**THE TASK**
Once you reach the line that holds "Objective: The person" in the listing below, output it and every line after it through the line that holds "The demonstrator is", word for word.
START SOURCE MATERIAL
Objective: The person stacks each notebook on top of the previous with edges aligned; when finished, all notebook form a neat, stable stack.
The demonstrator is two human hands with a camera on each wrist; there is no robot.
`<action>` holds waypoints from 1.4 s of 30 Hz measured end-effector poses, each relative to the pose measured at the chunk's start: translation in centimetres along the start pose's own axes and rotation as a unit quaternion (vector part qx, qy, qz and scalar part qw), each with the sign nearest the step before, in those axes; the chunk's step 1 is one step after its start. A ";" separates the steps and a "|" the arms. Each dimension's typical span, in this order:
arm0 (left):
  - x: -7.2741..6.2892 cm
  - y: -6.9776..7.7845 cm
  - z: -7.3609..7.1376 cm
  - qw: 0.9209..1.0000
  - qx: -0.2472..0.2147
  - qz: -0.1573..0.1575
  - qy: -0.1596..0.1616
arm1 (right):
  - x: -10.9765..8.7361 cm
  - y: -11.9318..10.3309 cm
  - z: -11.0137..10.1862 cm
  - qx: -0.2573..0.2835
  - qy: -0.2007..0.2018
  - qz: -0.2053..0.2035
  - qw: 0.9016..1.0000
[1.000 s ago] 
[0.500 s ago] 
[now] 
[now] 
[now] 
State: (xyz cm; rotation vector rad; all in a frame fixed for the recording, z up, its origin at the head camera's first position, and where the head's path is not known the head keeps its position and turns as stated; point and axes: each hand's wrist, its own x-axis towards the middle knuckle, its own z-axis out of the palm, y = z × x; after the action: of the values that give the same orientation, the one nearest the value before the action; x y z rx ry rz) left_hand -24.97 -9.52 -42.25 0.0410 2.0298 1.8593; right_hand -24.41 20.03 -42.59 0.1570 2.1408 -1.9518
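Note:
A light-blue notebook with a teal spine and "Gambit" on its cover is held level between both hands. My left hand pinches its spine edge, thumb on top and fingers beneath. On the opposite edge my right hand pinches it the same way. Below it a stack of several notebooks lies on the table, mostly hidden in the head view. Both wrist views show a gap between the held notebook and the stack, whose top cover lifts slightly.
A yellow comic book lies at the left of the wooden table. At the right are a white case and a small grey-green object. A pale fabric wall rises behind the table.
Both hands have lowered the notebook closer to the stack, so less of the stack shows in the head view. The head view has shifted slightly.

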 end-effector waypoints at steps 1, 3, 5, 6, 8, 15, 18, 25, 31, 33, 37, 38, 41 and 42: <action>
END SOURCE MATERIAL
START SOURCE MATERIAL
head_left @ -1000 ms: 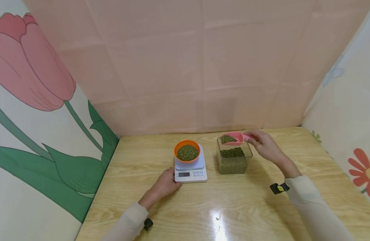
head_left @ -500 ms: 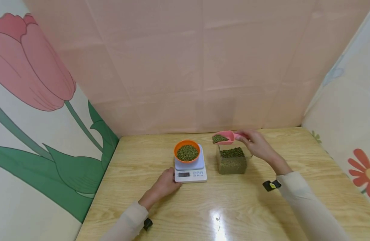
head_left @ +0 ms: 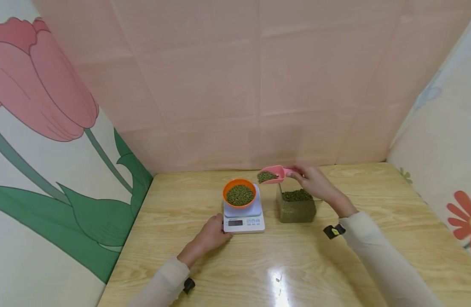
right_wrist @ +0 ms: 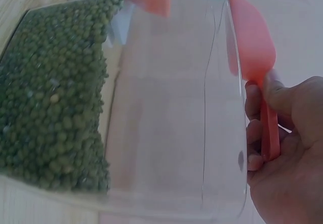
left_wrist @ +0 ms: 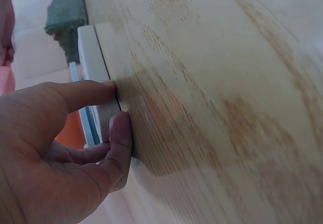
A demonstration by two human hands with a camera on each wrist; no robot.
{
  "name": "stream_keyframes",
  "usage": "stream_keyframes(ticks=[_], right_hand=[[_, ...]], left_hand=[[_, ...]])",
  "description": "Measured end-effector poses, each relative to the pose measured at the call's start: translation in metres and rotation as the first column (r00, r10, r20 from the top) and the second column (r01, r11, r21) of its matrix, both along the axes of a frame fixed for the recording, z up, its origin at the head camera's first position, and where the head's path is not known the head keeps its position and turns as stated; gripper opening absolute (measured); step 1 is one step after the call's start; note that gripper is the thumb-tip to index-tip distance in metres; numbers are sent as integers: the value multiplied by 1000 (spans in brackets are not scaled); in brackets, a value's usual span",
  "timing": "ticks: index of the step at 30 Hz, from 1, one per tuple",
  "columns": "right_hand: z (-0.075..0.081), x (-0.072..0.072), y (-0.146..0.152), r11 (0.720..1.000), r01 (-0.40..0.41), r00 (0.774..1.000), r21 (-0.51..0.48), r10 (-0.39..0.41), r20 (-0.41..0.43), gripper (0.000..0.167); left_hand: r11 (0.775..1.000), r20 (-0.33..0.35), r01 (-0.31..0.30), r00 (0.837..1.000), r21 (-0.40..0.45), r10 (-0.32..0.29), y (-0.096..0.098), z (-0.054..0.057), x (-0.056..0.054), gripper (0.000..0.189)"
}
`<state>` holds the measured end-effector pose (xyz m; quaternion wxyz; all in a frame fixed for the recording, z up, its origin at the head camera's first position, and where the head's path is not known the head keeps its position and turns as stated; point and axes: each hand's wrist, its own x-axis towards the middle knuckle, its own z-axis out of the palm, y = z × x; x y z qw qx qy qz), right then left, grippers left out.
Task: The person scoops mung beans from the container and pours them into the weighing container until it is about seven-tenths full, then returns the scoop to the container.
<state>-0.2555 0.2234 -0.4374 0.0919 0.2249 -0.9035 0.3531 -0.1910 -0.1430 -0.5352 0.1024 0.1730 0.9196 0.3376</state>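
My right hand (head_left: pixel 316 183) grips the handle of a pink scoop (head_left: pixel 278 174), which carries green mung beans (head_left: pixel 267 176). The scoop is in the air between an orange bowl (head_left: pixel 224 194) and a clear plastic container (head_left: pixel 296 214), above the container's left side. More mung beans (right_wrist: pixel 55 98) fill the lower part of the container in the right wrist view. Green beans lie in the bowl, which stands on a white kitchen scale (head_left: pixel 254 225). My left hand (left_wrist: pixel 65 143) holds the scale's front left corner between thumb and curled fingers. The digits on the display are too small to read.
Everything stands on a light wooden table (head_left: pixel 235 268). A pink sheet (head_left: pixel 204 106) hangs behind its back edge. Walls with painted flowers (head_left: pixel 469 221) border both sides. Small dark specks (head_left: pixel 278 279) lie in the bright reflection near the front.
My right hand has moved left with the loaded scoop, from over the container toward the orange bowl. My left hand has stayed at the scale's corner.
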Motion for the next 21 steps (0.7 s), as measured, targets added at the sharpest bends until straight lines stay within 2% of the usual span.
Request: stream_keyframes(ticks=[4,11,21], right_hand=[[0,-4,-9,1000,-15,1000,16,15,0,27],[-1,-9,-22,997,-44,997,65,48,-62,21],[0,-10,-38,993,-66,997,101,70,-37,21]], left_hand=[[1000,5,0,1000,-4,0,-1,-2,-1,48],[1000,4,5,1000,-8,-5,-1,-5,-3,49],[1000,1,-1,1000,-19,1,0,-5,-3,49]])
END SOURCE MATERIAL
**RESPONSE TO THIS TASK**
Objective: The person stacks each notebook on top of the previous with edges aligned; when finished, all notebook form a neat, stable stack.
The demonstrator is two human hands with a camera on each wrist; there is no robot.

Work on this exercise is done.